• [Dataset content]
::::::::

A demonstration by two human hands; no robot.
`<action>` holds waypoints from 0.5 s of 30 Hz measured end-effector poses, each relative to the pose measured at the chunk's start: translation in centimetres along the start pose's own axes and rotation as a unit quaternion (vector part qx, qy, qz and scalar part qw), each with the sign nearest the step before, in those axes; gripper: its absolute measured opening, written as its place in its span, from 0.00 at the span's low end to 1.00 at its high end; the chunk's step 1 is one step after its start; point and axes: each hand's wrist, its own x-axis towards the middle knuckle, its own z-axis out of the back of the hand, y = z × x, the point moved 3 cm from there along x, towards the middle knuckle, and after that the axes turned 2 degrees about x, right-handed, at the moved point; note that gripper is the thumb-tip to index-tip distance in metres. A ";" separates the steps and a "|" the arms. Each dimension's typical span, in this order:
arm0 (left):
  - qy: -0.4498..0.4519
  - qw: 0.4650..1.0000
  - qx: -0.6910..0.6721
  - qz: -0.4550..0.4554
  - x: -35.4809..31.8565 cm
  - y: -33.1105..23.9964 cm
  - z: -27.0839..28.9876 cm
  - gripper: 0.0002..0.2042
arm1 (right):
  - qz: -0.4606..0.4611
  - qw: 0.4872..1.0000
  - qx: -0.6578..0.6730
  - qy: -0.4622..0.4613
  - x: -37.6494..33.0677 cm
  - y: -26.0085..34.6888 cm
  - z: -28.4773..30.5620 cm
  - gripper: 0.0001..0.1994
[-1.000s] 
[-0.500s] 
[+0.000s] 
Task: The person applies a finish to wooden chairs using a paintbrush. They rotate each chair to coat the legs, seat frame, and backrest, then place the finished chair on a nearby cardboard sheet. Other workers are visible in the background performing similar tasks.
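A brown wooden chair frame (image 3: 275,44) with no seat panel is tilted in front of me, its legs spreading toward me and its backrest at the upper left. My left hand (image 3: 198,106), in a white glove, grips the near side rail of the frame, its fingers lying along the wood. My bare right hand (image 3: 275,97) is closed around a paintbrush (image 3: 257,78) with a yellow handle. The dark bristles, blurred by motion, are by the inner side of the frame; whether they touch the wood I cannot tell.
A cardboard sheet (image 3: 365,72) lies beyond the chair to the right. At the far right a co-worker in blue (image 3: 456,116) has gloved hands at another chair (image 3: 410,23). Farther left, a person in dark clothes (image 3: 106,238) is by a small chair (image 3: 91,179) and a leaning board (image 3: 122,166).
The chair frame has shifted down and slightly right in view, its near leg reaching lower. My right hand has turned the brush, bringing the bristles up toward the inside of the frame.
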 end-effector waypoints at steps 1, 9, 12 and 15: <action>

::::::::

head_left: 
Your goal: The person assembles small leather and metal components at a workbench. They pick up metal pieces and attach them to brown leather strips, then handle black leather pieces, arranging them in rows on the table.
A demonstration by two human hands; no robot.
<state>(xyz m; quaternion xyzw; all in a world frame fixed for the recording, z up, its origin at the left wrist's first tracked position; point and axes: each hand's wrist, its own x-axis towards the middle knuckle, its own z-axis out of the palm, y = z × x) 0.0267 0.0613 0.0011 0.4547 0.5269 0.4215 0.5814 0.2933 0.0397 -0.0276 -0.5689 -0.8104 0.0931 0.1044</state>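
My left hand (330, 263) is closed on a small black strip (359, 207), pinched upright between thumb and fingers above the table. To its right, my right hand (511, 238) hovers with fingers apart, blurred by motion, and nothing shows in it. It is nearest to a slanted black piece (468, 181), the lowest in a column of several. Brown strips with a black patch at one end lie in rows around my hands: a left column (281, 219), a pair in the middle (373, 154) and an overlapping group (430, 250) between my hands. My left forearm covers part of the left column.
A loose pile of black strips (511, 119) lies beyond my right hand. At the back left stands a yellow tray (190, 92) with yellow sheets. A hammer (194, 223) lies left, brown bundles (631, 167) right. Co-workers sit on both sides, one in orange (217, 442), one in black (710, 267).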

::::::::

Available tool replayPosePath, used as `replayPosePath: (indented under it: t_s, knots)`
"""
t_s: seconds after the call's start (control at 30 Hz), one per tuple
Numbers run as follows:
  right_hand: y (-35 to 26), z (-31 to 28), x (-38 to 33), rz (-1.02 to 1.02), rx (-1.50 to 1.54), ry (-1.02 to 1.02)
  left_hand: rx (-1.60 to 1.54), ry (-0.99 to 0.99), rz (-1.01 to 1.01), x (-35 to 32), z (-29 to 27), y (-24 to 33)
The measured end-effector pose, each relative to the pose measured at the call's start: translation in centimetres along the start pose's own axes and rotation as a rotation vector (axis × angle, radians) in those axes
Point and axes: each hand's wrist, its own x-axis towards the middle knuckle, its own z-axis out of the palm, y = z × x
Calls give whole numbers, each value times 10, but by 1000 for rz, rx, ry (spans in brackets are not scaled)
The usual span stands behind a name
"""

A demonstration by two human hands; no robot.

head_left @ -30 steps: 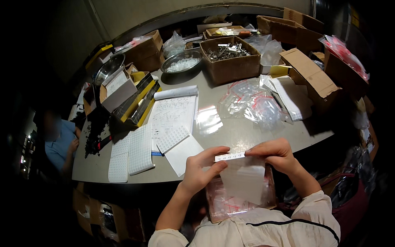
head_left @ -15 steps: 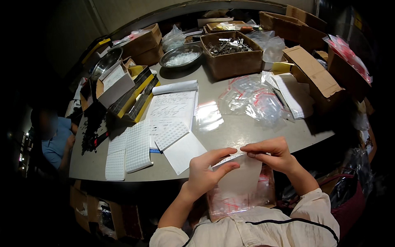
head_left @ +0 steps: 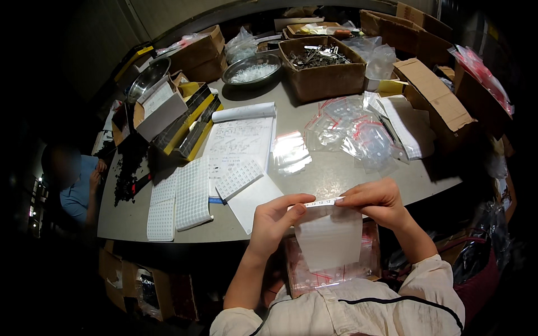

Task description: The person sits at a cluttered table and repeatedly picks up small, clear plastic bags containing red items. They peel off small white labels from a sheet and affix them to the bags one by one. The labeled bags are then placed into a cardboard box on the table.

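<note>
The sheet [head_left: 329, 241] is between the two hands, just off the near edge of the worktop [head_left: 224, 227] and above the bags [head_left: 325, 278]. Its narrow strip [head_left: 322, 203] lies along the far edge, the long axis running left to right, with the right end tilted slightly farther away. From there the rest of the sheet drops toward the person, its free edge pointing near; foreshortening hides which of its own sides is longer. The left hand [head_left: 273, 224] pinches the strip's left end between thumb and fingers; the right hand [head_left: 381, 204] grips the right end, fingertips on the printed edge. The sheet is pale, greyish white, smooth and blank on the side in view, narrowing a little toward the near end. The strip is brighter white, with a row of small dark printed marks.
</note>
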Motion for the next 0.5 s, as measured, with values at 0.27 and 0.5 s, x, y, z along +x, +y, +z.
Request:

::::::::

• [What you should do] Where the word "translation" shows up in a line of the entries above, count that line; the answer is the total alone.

• [Output below] 2